22. PHOENIX SUNS: Tyler Kolek, guard, Marquette

The Suns have plenty of firepower led by Kevin Durant and Devin Booker but could use a true point guard to help get them organized. The two-time All-American can certainly do that and also provide points when needed, and should be a familiar name to new coach Mike Budenholzer from his time coaching in Milwaukee.

23. MILWAUKEE BUCKS: Yves Missi, center, Baylor

Missi knows his game and sticks to it. A high-motor 6-11 forward, he is a rim runner and shot blocker who didn’t even attempt a 3-pointer last season.
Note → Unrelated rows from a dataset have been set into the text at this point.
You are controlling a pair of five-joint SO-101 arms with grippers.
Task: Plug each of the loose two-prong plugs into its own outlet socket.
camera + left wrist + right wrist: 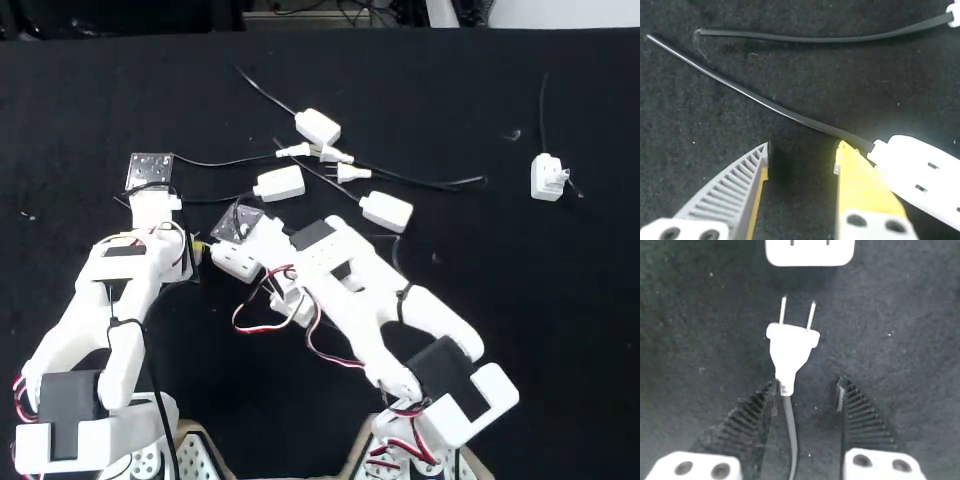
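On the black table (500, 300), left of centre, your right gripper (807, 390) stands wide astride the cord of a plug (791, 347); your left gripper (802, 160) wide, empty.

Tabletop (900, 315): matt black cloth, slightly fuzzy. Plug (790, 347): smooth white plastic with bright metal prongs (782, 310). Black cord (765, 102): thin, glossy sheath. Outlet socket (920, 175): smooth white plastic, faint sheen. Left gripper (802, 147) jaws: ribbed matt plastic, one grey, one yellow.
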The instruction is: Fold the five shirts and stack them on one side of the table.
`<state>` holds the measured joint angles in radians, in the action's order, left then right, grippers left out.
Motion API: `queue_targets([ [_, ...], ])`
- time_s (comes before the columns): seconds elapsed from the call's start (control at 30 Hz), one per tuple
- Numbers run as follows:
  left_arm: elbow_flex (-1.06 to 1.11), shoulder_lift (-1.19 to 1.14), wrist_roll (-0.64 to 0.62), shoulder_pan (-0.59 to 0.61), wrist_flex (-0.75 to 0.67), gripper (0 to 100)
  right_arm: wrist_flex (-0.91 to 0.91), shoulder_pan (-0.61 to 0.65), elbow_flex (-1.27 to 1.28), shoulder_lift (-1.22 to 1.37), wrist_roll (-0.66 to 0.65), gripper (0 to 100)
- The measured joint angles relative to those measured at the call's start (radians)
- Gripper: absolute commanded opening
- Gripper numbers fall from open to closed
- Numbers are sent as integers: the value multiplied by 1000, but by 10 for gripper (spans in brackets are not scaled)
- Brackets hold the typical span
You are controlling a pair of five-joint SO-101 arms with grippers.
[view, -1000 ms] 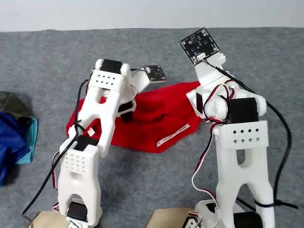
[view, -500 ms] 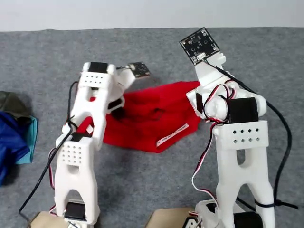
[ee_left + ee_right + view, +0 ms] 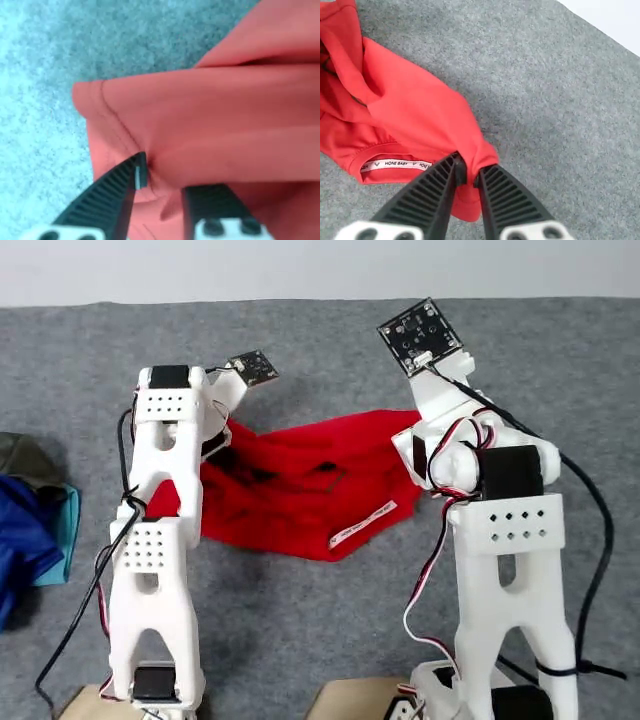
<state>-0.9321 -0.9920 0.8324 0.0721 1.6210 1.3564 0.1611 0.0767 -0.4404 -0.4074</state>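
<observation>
1. The red shirt (image 3: 300,495) lies crumpled on the grey table (image 3: 330,350), spread between the 2 arms at about mid-table.
2. The left gripper (image 3: 167,182) is clamped on a fold of the red shirt near a hemmed edge. Cloth fills the gap between its 2 black ribbed fingers (image 3: 107,192) and bulges up over the tips.
3. In the left wrist view a hemmed corner of the shirt sticks out past 1 fingertip, over the grey table. The rest of the cloth runs off away from the fingers.
4. The right gripper (image 3: 468,175) is pinched tight on a small bunch at the shirt's edge. Its fingers (image 3: 432,192) nearly meet, with cloth squeezed between the tips and a bit of cloth past them on the near side.
5. In the right wrist view the collar with its white label (image 3: 395,164) lies just beside the held bunch. The body of the shirt spreads away from the fingers, on the table.
6. In the high view the left arm's wrist sits over the shirt's left end and the right arm's wrist over its right end, with loose folds between them. I cannot tell whether the held ends are off the table.
7. A pile of other shirts (image 3: 30,520) in dark blue, teal and olive sits at the table's left edge, well apart from the red shirt and both grippers.
</observation>
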Motion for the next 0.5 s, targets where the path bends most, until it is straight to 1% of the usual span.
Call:
queue_targets([
  [0.1,-37,-14,0,0,5,28,0,0,0,0,0,9],
  [0.2,-84,-14,5,0,31,12,0,0,0,0,0,9],
  [0.33,-216,-14,6,0,98,14,0,0,-6,0,0,9],
  [0.5,-368,-14,8,0,106,36,0,0,-32,0,0,9],
])
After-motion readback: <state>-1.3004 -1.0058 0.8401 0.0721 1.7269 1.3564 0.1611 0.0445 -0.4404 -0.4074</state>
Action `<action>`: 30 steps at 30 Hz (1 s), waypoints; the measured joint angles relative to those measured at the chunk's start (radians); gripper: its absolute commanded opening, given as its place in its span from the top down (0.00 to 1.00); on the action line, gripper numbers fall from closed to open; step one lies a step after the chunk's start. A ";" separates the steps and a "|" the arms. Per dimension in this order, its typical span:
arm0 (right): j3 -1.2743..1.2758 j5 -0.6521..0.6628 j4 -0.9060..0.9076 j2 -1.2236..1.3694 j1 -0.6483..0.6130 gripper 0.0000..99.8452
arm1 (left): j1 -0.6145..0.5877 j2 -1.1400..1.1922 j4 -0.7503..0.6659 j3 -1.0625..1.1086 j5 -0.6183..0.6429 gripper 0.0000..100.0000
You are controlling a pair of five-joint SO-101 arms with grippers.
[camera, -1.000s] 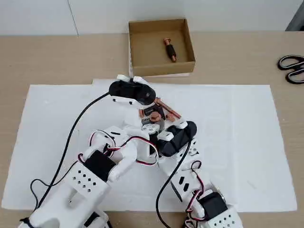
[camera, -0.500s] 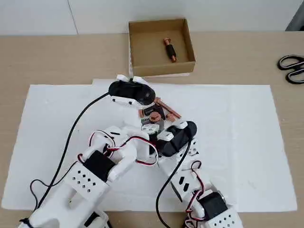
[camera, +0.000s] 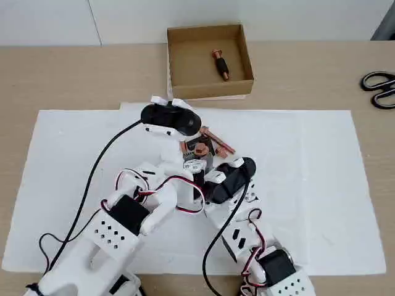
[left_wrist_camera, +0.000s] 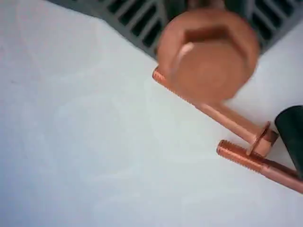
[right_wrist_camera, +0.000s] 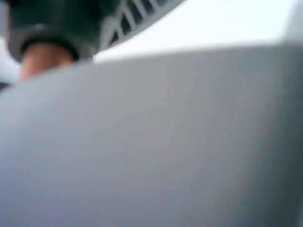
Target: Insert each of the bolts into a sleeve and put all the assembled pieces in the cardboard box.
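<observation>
One sleeved bolt (camera: 220, 64) lies in the cardboard box (camera: 190, 66); left tool (camera: 192, 143), right tool (camera: 199, 164) grip unclear.

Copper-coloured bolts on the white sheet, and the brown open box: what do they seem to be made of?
The copper-coloured bolts look like metal with a copper-toned, slightly glossy finish: they show a smooth sheen and cut threads. Whether they are solid or plated cannot be told. The brown open box looks like matte cardboard: dull brown, thin folded walls.

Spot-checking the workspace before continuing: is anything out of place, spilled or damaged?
Nothing spilled or damaged. The only stray item is the scissors at the table's right edge; two loose bolts lie on the white sheet.
</observation>
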 measured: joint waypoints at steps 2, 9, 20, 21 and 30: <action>0.000 0.000 0.000 0.000 0.000 1.00 | 0.000 0.000 -0.005 0.011 0.000 0.99; 0.000 0.000 0.000 0.000 0.000 1.00 | -0.003 -0.008 -0.006 0.029 0.000 0.99; 0.000 0.000 0.002 0.002 0.000 1.00 | -0.002 0.055 -0.012 0.021 0.000 0.99; 0.000 -0.002 0.002 0.003 0.000 1.00 | -0.002 0.066 -0.014 0.021 0.000 0.99; 0.000 -0.002 0.002 0.003 0.000 1.00 | -0.002 0.081 -0.014 0.009 0.000 0.99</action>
The Cameroon native should transition well to the pick-and-roll game of the NBA and is a thunderous dunker, as he proved during his lone season with the Bears.

24. NEW YORK KNICKS: Kyle Filipowski, center, Duke

New York is loaded with Duke fans and Filipowski could be an instant favorite. The sturdy 6-11 center may not be an elite rim protector or a consistent 3-point shooter, but he has good footwork and plays hard. The Knicks had a solid run into the second round of the playoffs and Filipowski could be another piece to help push them deeper.

25. NEW YORK KNICKS: Terrence Shannon, guard, Illinois

Shannon can flat-out score and has shown he can do it in big moments. Sexual assault accusations might have made teams leery of taking the dynamic guard in the first round, but the Knicks might be willing to take a chance following a not guilty verdict earlier this month.

26. WASHINGTON WIZARDS: Johnny Furphy, guard, Kansas

The 6-8 Australian has a smooth shooting stroke and gets his shot off quickly. He also has good touch around the rim and good instincts on defense, often leading to steals. Furphy is not much of a shot creator off the dribble and needs to work on his individual defense, so he could need a year or two of development.

27. MINNESOTA TIMBERWOLVES: DaRon Holmes II, forward, Dayton

The 6-9 forward is good in the pick-and-roll game and a strong finisher at the rim. Holmes has improved his outside shooting, hitting 39% from the 3-point arc after shooting 32% the season before. He can defend multiple positions, but would be undersized as a center in the NBA. He also isn’t much of a shot creator, but his pick-and-roll skills may offset that.

28. DENVER NUGGETS: Jaylon Tyson, forward, California

Denver's bid to repeat as NBA champions hit a wall in the second round when its top players were stretched to the limit. Tyson could give them a solid boost off the bench. The 6-6 guard has good size, finishes strong at the rim and is a decent perimeter shooter. He increased his scoring average nearly 10 points to 19.6 last season, so has shown the ability to develop his game.

29. UTAH JAZZ: Bobi Klintman, forward, Wake Forest/Australia

The back end of the first round is typically filled with potential projects and Klintman is an intriguing one. The 6-9 stretch forward from Sweden has good length, both physically and shooting ability. Klintman moves more like a guard and is a good passer for a big man. He will likely need a few years of development before becoming ready, but is worth the risk late in the first round.

30. BOSTON CELTICS: Bronny James, guard, USC

The champion Celtics already have a loaded roster, so there's room to take a chance on LeBron's son. Bronny James has an incredible feel for the game after learning from his father and has a solid 6-4 frame. He had a so-so freshman season at USC, averaging 4.8 points and 27% shooting from 3-point range, but has the potential to be a solid pro. James also could come with a huge bonus if his father follows through with his intention to play at least one season with his son.